* **TASK BRIEF**
Return each entry word for word. Leave the images out.

* **Dataset records**
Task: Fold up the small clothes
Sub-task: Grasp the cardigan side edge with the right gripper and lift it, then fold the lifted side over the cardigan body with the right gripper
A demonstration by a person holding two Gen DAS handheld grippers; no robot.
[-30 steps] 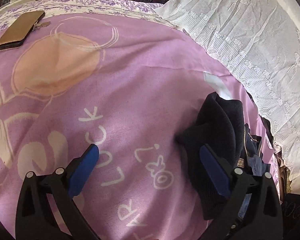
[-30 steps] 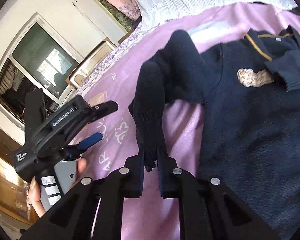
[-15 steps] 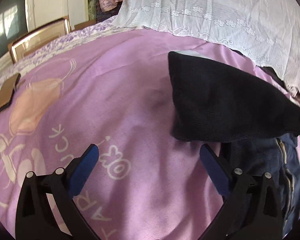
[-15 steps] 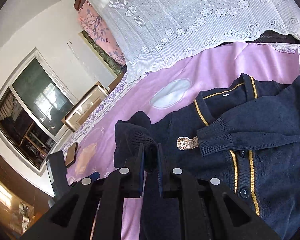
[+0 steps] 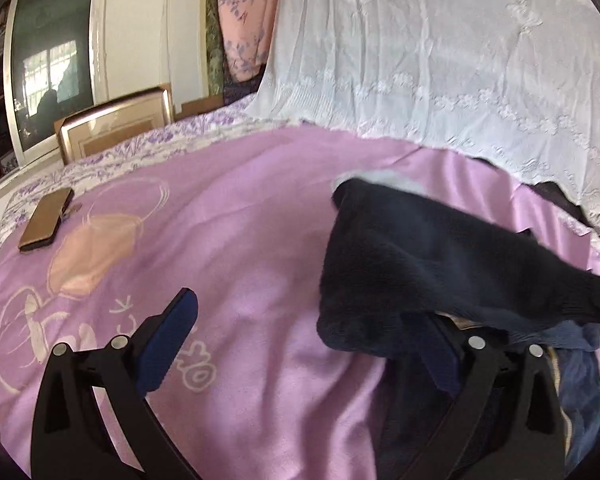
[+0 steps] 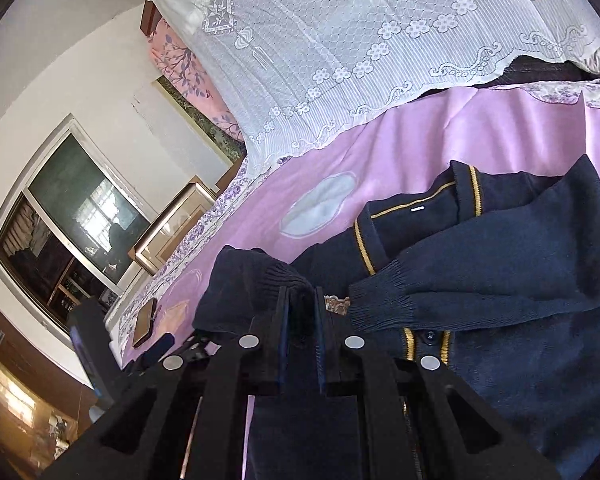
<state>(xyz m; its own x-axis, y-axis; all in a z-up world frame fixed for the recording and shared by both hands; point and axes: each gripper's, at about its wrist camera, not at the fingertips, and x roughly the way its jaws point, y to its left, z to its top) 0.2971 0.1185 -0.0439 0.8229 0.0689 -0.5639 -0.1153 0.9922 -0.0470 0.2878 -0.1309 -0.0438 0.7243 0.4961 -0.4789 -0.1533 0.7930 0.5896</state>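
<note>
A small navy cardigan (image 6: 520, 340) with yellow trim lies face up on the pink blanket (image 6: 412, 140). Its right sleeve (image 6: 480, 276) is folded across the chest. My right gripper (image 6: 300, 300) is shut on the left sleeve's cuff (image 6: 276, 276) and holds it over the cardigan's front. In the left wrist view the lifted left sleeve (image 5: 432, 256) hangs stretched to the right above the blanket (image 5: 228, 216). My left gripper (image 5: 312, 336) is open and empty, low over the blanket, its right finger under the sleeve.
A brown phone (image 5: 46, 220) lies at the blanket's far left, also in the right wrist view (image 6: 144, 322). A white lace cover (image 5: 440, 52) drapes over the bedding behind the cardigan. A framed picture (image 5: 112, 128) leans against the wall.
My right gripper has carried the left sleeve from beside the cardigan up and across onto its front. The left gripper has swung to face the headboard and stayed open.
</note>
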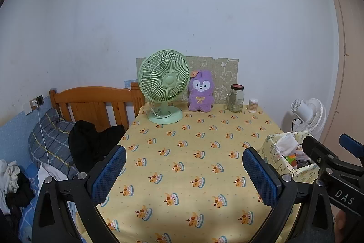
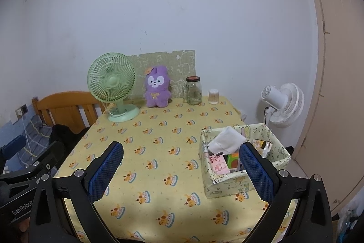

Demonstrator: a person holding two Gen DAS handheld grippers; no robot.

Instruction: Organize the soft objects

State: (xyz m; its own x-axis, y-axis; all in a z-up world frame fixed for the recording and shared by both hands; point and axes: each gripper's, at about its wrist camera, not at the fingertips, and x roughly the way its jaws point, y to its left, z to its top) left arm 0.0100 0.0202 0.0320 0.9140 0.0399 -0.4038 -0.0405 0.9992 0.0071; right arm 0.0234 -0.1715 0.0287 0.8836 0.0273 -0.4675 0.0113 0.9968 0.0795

* **RESPONSE AREA**
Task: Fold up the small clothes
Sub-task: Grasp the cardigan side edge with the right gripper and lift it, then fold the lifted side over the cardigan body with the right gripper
A demonstration by a person holding two Gen DAS handheld grippers; no robot.
[-30 steps] 
[-30 steps] 
[-15 steps] 
[-15 steps] 
[+0 steps] 
[+0 steps] 
<state>(xyz m; its own x-axis, y-axis; all in a z-up world frame fixed for the recording and shared by both hands; point and axes: each gripper's, at about its wrist camera, not at the fingertips, and x roughly the way its jaws point, y to its left, z to its top) 0.2971 0.1185 -0.0439 0.8229 0.0689 -0.5639 -0.1153 0.9922 -0.0470 0.2878 -0.1309 -0.0438 0.7243 0.4961 -0.4789 -0.1533 0.7930 0.5896</state>
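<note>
A small navy cardigan (image 6: 520, 340) with yellow trim lies face up on the pink blanket (image 6: 412, 140). Its right sleeve (image 6: 480, 276) is folded across the chest. My right gripper (image 6: 300, 300) is shut on the left sleeve's cuff (image 6: 276, 276) and holds it over the cardigan's front. In the left wrist view the lifted left sleeve (image 5: 432, 256) hangs stretched to the right above the blanket (image 5: 228, 216). My left gripper (image 5: 312, 336) is open and empty, low over the blanket, its right finger under the sleeve.
A brown phone (image 5: 46, 220) lies at the blanket's far left, also in the right wrist view (image 6: 144, 322). A white lace cover (image 5: 440, 52) drapes over the bedding behind the cardigan. A framed picture (image 5: 112, 128) leans against the wall.
My right gripper has carried the left sleeve from beside the cardigan up and across onto its front. The left gripper has swung to face the headboard and stayed open.
</note>
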
Demonstrator: a person holding two Gen DAS handheld grippers; no robot.

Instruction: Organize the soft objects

State: (xyz m; its own x-axis, y-axis; all in a z-up world frame fixed for the recording and shared by both hands; point and axes: each gripper's, at about its wrist camera, not at the fingertips, and x roughly the way its jaws point, y to its left, z to its top) left arm 0.0100 0.0202 0.0320 0.9140 0.0399 -0.4038 -0.0405 0.9992 0.0071; right arm 0.0234 -0.1715 0.0287 0.8836 0.0273 -0.4675 0.0113 0.9968 0.0795

The exercise is now done.